Sam, whatever your intent, if you rely on the internet and sites like this to form your basis of what goes on in the world of fish and game, you'll always be in the dark about such things. While it seems the be all to end all, small forums are a very minute piece of what goes on outside of them. Most folks such as Jon would never make that type of info public or at least share it outside of their community, such as the club they use as their vehicle to promote trophy hunting in Ohio, the Buckeye Big Buck Club. Perhaps you should enlist in that club so you might better understand the mentality. Most of the members there, are probably not members here at least not publicly.
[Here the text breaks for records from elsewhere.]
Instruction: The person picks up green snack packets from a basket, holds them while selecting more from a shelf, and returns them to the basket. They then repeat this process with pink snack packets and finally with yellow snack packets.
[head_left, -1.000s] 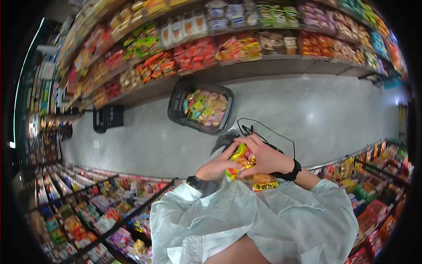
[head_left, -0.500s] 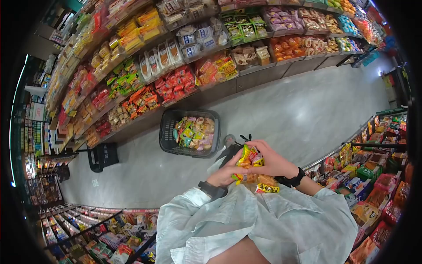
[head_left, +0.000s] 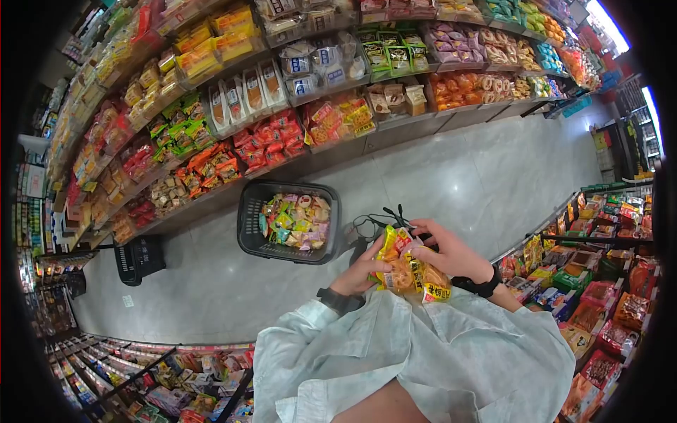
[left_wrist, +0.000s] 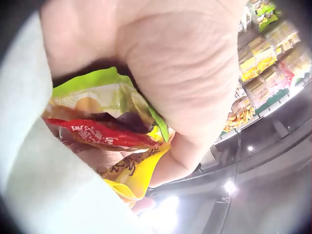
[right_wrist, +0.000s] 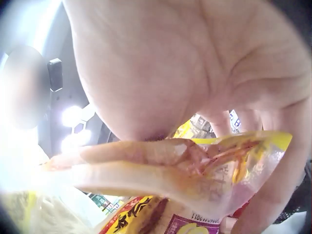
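Several snack packets (head_left: pixel 400 273), clear with yellow printed edges and orange-brown food inside, are bunched before the person's waist. My left hand (head_left: pixel 358 272) grips the left side of this bunch, thumb lying over the front. In the left wrist view, a green-edged packet (left_wrist: pixel 92 92), a red one (left_wrist: pixel 105 136) and a yellow one (left_wrist: pixel 141 170) are stacked in the left palm. My right hand (head_left: pixel 457 255) holds the right side. A clear packet with a yellow corner (right_wrist: pixel 243 156) lies between its thumb and fingers in the right wrist view, with further packets (right_wrist: pixel 195 224) below.
A dark shopping basket (head_left: pixel 324 259) full of small wrapped snacks stands on the grey floor (head_left: pixel 423 187) ahead. Another dark basket (head_left: pixel 141 261) is farther left. Bins of packaged snacks (head_left: pixel 271 141) line the far side, and more goods (head_left: pixel 599 296) flank the person at right.
The right hand has drawn slightly away from the left, so more of the packets shows between them. The head view has shifted, with the basket now farther left and lower.
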`<state>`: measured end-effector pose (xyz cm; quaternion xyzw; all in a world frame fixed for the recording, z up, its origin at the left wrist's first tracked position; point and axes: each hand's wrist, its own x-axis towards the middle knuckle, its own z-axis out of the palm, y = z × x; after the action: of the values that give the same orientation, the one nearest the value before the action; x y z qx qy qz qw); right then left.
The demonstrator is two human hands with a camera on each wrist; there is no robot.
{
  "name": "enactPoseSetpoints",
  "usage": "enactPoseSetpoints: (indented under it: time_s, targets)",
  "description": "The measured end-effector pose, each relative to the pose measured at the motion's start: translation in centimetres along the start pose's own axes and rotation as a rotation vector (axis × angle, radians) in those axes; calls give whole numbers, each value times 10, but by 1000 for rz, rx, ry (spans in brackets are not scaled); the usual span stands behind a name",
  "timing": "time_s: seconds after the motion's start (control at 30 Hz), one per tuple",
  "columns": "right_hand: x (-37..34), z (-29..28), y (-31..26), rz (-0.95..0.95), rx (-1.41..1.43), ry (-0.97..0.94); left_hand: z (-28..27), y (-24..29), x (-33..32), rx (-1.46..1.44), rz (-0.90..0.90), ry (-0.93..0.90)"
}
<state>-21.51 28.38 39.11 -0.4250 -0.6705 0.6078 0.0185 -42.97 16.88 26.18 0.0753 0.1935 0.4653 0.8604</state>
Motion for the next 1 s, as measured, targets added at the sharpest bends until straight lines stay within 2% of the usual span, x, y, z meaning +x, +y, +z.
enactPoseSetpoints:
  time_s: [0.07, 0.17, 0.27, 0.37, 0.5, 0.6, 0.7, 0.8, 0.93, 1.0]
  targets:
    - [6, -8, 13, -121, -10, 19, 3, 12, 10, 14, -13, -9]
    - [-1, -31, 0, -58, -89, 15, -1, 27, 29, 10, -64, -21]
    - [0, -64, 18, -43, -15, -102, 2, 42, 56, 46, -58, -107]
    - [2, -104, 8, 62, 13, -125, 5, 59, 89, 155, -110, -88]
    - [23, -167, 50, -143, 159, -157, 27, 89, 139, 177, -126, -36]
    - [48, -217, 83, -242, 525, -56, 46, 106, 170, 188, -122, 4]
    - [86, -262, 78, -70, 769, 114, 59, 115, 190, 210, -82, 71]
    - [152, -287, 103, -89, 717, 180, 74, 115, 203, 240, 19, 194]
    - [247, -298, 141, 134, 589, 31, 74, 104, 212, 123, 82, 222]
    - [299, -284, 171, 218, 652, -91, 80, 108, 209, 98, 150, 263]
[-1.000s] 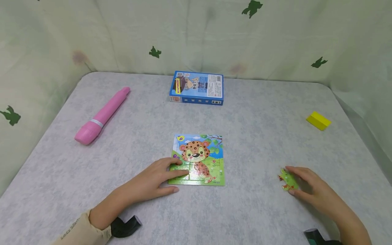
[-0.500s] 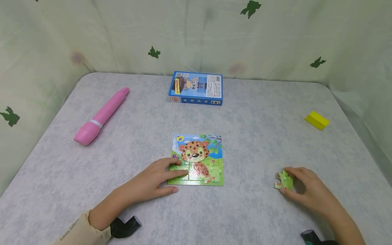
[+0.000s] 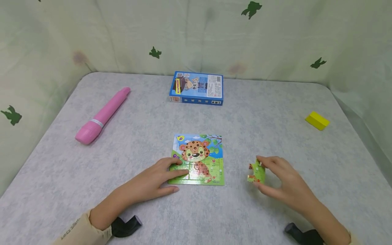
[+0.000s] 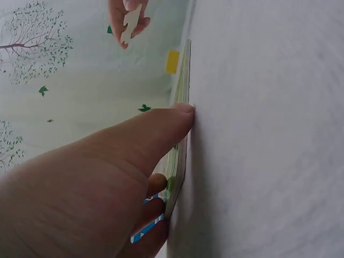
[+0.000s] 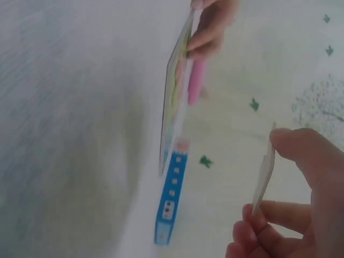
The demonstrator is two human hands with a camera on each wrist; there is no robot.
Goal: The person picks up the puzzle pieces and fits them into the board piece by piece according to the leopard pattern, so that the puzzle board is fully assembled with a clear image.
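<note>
A square jigsaw puzzle (image 3: pixel 199 151) with a spotted leopard cub lies flat in its tray, at the middle of the table in the head view. My left hand (image 3: pixel 153 178) rests on its lower left part with fingers extended, the thumb at the near edge. To the right of the puzzle, my right hand (image 3: pixel 289 180) pinches a green jigsaw piece (image 3: pixel 259 172) between thumb and fingers. That piece is held tilted above the table, apart from the puzzle. In the right wrist view the piece (image 5: pixel 263 177) appears nearly edge-on.
A blue box (image 3: pixel 197 87) lies at the back middle of the table. To the left is a pink microphone-shaped object (image 3: pixel 102 115). A yellow block (image 3: pixel 317 120) sits far right. A pale curtain (image 3: pixel 196 37) with green leaf shapes hangs behind the table.
The right hand has carried the jigsaw piece leftward and up off the table, closer to the puzzle. My left hand stays in place on the puzzle.
</note>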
If not for Mark, these monsters never have been seen except for a handful of people and I was lucky enough to see the pics well before they were posted. As Mark said, he won't share what goes on in his rural America again, but it goes on more than you can apparently imagine. Farmers are in large part responsible for bringing our deer herds back from extinction going back 100 or more years so my hats off to farmers like Jon and his family. Marks too! 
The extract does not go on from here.